O Crime do Padre Amaro - Cap. 2: Capítulo 2 Pág. 15 / 478

- Foi o ar da serra, dizia o pároco, fez-me bem! - Contou então a sua triste existência em Feirão, na alta Beira, durante a aspereza do Inverno, só com pastores. O cônego deitava-lhe o vinho de alto, fazendo-o espumar.

- Pois é beber-lhe, homem! é beber-lhe! Desta gota não pilhava você no seminário.

Falaram do seminário.

- Que será feito do Rabicho, o despenseiro? disse o cônego.

- E do Carocho, que roubava as batatas?

Riram; e bebendo, na alegria das reminiscências, recordavam as histórias de então, o catarro do reitor, e o mestre do cantochão que deixara um dia cair do bolso as poesias obscenas de Bocage.

- Como o tempo passa, como o tempo passa! diziam.

A S. Joaneira então pôs na mesa um prato covo com maçãs assadas.

- Viva! Não, lá nisso também eu entro! exclamou logo o cônego. A bela maçã assada! nunca me escapa! Grande dona de casa, meu amigo, rica dona de casa, cá a nossa S. Joaneira! Grande dona de casa!

Ela ria; viam-se os seus dois dentes de diante, grandes e chumbados. Foi buscar uma garrafa de vinho do Porto; pôs no prato do cônego, com requintes devotos, uma maçã desfeita, polvilhada de açúcar; e batendo-lhe nas costas com a mão papuda e mole:

- Isto é um santo, senhor pároco, isto é um santo! Ai! devo-lhe muitos favores!

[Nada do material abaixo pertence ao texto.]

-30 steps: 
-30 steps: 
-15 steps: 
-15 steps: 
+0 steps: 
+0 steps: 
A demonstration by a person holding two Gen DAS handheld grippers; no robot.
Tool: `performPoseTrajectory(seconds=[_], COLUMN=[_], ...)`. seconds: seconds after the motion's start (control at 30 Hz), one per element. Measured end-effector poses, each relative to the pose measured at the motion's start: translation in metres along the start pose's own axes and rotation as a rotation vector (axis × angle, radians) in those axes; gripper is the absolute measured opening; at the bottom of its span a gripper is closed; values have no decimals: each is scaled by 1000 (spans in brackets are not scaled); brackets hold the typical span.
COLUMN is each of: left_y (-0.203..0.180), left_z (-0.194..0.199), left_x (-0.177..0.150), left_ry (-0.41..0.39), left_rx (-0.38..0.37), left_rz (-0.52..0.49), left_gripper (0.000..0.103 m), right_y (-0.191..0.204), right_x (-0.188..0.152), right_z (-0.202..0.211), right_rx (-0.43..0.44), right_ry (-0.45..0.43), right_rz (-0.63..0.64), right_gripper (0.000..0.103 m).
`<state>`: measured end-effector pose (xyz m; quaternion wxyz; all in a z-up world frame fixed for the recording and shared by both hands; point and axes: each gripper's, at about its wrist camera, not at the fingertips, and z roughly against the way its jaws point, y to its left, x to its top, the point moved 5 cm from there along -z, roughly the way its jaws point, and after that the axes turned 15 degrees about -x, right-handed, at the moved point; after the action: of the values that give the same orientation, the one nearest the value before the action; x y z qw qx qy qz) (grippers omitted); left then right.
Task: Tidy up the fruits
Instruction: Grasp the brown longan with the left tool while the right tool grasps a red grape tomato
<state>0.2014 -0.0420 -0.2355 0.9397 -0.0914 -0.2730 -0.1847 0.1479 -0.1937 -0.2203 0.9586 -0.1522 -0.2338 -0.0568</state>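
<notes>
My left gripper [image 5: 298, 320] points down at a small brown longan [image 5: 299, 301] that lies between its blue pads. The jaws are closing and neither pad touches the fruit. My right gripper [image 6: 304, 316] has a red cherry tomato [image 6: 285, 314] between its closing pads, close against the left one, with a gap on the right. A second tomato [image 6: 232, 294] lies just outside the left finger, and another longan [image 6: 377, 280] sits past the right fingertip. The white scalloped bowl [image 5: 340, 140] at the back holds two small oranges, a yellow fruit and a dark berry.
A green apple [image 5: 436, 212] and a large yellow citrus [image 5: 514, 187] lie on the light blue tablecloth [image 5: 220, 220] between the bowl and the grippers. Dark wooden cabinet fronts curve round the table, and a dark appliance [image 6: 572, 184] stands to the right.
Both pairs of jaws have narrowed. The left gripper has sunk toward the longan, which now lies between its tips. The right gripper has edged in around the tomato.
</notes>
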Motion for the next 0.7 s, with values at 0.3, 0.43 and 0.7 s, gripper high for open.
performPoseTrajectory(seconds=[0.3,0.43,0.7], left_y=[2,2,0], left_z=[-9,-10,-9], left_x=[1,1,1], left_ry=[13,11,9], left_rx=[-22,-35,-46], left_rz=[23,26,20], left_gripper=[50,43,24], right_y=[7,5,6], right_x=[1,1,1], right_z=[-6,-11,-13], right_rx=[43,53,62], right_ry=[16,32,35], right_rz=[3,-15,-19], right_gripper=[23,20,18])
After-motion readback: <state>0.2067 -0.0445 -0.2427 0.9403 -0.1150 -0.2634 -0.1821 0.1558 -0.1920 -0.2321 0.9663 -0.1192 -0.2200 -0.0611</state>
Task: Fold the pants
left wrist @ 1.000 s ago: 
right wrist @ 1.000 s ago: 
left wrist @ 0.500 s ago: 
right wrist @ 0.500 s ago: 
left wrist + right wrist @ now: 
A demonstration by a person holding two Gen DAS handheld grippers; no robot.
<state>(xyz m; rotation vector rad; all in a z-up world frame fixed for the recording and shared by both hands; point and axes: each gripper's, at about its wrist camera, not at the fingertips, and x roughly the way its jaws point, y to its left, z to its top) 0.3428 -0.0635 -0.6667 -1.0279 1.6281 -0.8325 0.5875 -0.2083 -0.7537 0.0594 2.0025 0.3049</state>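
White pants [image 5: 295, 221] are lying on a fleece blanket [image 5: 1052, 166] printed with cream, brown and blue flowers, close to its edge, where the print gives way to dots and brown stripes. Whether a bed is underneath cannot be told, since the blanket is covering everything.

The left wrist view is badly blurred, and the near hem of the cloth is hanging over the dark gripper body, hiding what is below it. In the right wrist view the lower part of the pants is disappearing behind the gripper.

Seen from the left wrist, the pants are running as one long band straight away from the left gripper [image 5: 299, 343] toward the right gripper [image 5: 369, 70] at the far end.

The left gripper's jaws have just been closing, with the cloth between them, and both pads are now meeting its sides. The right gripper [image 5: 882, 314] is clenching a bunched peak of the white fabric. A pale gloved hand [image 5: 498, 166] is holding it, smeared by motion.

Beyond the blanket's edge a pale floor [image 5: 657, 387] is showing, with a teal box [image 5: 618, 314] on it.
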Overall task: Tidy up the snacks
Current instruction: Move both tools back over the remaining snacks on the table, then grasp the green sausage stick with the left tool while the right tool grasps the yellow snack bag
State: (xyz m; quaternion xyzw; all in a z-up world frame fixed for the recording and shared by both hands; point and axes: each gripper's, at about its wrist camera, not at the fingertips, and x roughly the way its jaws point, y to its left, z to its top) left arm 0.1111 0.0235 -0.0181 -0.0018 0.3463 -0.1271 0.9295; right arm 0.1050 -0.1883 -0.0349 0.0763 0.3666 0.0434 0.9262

- Deixe falar, deixe falar, dizia o cônego. - Espalhava-se-lhe no rosto um contentamento baboso. - Boa gota! acrescentou, saboreando o seu cálice de Porto. Boa gota!

- Olhe que ainda é dos anos da Amélia, senhor cônego.

- E onde está ela, a pequena?

- Foi ao Morenal com a D. Maria. Aquilo naturalmente foram para casa das Gansosos passar a noite.

- Cá esta senhora é proprietária, explicou o cônego, falando do Morenal. É um condado! - Ria com bonomia, e os seus olhos luzidios percorriam ternamente a corpulência da S. Joaneira.